“Ella soñó un accidente y al despertar vio la noticia con los mismos detalles.”
Laura no pudo dormir después de oír aquella frase susurrada en su propia casa:
—Aún no ha pasado.
Era la misma voz de la mujer del sueño.
La misma que la miraba desde el auto destrozado.
La misma que parecía conocerla mejor que ella misma.
El reloj roto del pasillo continuó marcando tic tacs suaves, como si alguien invisible hubiera decidido devolverle la vida. Laura retrocedió hasta tocar la pared. El aire se volvió pesado, frío, espeso.
—¿Quién eres…? —susurró.
Pero no hubo respuesta.
Hasta que el silencio empezó a dibujar una sombra en el reflejo del vidrio. Una figura femenina, de cabello castaño, vestido azul… y un rostro lleno de un dolor antiguo. El mismo rostro del sueño.
Laura cerró los ojos. Los abrió. La sombra seguía ahí.
Entonces, la mujer habló:
—No vine por mí. Vine por ti.
Laura sintió la garganta cerrarse.
—¿Por mí? ¿Por qué?
La figura se acercó hasta quedar a centímetros del vidrio.
—Porque lo que viste no era un accidente pasado… sino el tuyo.
—¿El mío?
—Sí. Y aún estás a tiempo de cambiarlo.
Laura negó.
—Los sueños no predicen el futuro.
La mujer sonrió con tristeza.
—No eran sueños. Eran avisos.
El corazón de Laura empezó a latir desordenado.
Las imágenes regresaron a su mente:
El auto negro.
El frenazo.
La mirada.
La hora exacta.
11:07.
—¿Cuándo ocurrirá? —preguntó Laura, temblando.
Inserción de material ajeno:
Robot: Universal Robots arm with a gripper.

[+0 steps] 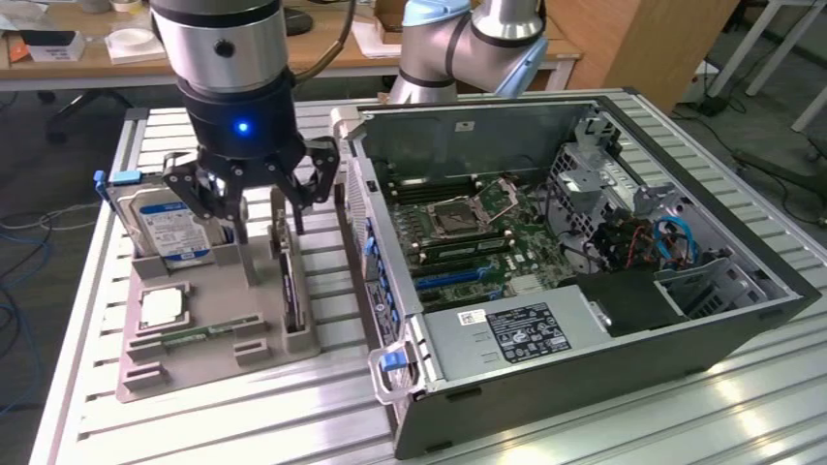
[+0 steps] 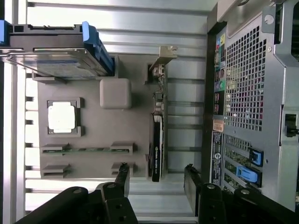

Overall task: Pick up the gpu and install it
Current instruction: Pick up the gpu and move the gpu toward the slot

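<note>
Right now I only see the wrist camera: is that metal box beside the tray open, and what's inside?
Observer: Yes. The computer case lies open side up, its green motherboard exposed.
Visitor: Is anything being held?
Observer: No. The gripper hangs over the grey tray, jaws open, fingertips just above the gpu, apparently not touching.
Visitor: What's that blue-edged thing?
Observer: The hard drive stands upright, showing a blue-and-white label.

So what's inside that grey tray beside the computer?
A hard drive standing upright, a processor chip, a RAM stick, and the gpu on its edge. The gpu's lower edge is hidden in its slot.
</note>
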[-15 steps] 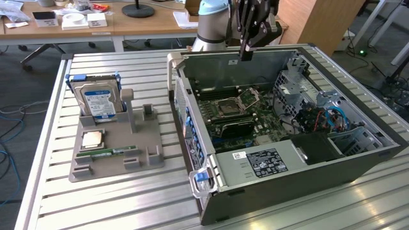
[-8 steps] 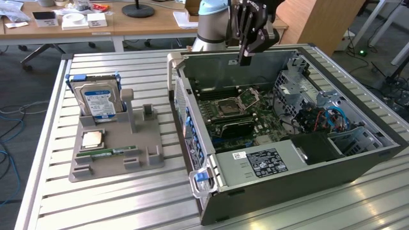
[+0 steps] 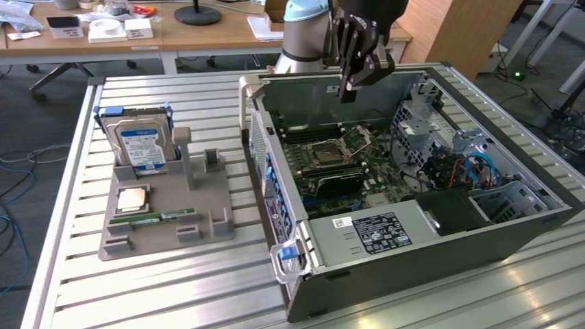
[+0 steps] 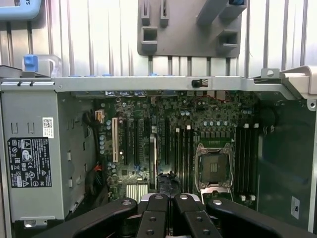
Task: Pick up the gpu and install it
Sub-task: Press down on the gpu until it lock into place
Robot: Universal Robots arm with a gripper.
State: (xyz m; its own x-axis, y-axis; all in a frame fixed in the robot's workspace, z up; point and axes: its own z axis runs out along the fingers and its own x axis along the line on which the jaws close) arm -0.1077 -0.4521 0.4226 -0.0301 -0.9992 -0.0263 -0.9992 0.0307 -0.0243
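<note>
We see the gripper [image 3: 349,94] hanging over the open case [image 3: 412,264], fingers pressed together and holding nothing. Below it, apart from it, the gpu [image 3: 333,183] appears to stand in a motherboard slot. The case sits on a slatted metal table [image 3: 164,295]. Behind the gripper stand wooden desks [image 3: 196,38] on a dark floor, with loose cables [image 3: 14,205] lying about.

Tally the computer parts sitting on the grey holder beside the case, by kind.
Hard drive: 1
Processor chip: 1
RAM stick: 1
Total: 3
</note>
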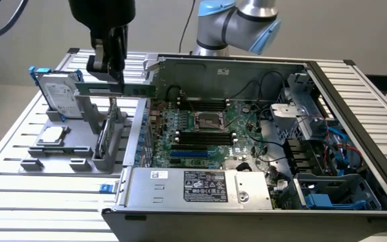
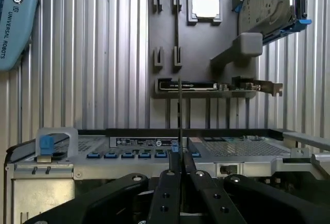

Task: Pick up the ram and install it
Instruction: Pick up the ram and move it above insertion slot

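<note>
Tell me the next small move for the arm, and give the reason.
Probably carry the ram sideways toward the exterior view's right, keeping its height. The claw is shut on it, level, above the grey holder, and the case wall stands between it and the black slots on the motherboard.

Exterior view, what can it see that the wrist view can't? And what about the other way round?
The exterior view looks down into the open computer case. You see the green motherboard with its black slots, and the ram lying long and flat.
The wrist view gives the words Universal Robots on the blue arm cover, and the ram edge-on as a thin line.
Both have the gripper shut on the ram, plus the grey holder, the hard drive with blue brackets and the small square chip.
</note>
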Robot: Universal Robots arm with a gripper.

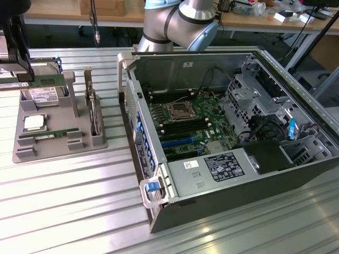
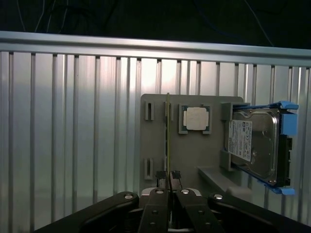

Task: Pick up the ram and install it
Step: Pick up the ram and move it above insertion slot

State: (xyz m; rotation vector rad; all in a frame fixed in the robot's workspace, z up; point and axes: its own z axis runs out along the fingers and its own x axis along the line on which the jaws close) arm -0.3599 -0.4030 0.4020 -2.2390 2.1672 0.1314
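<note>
Gripper (image 2: 168,175): fingers are drawn together and clamped on the ram.
Ram (image 2: 167,131): it is gripped between the fingertips and held over the tray. In the wrist view it is seen edge-on as a thin green-gold line running straight out from the fingers. In the exterior view it is seen as a long, narrow green stick held roughly level.
Tray (image 1: 79,140): grey, set on the slatted table (image 1: 63,206) directly beneath the gripper.
Hard drive (image 2: 252,141): silver with a white label, propped in the tray beside the gripper's line.
Processor (image 2: 196,118): a square silver chip seated in the tray below the gripper, just beside the ram's line.
Second ram (image 1: 45,134): it lies in a tray slot below the gripper.
Case (image 1: 296,100): open with the motherboard exposed, well apart from the gripper toward the exterior view's right.
</note>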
La mujer levantó su mano y señaló el reloj.
El segundero estaba por llegar al número siete.
—Cuando la aguja toque ese punto… tu destino comenzará.
Laura corrió hacia la puerta.
Tenía que salir. Tenía que huir.
Pero justo cuando tocó el picaporte, el mundo pareció romperse en un estallido de luz.
Se encontró de pie en la carretera del sueño.
Oscura. Vacía.
El viento helado le cortaba la piel.
—No… no puede estar pasando —susurró.
Un sonido familiar se acercó: el motor de un auto.
Laura dio un paso atrás.
El auto apareció entre la niebla.
El mismo modelo.
La misma velocidad peligrosa.
Y entonces vio algo que no había visto en los sueños:
Ella estaba en medio del camino.
Y también estaba dentro del auto.
Dos versiones de sí misma enfrentadas por el destino.
La mujer del vestido azul salió de la oscuridad y tomó su mano.
—No soy otra persona, Laura —dijo suavemente—.
Soy la versión de ti que murió en este accidente hace seis años.
Laura sintió que todo el aire se escapaba de su cuerpo.
—Pero… yo estoy viva.
—Porque se te dio una segunda oportunidad —respondió su reflejo—.
Pero el destino siempre intenta cerrarse.
El auto seguía avanzando.
Rápido.
Sin frenos.
—¿Qué hago? —preguntó Laura desesperada.
—Elige —dijo su otra yo—.
Huir… o enfrentarlo.
Cambiarlo… o repetirlo.
Laura cerró los ojos.
Recordó cada sueño.
Cada aviso.
Cada detalle que el universo le había dado.
Y cuando los abrió, dio el paso que nunca se había atrevido a dar en su accidente original:
Se quitó del camino.
El auto pasó a unos centímetros, derrapó… y siguió recto hacia la barrera de contención, evitando la tragedia.
El destino, finalmente, había sido reescrito.
La otra Laura sonrió, iluminada por una paz suave.
—Gracias por salvarnos.
Y desapareció como niebla bajo el amanecer.
Laura cayó de rodillas, llorando.
No de miedo.
De alivio.
Esa mañana, cuando regresó a casa, el reloj del pasillo volvió a detenerse.
Tic.
Tac.
Silencio.
No volvió a moverse jamás.
Y Laura entendió que los sueños no siempre vienen a atormentarnos…
a veces vienen a darnos una segunda oportunidad.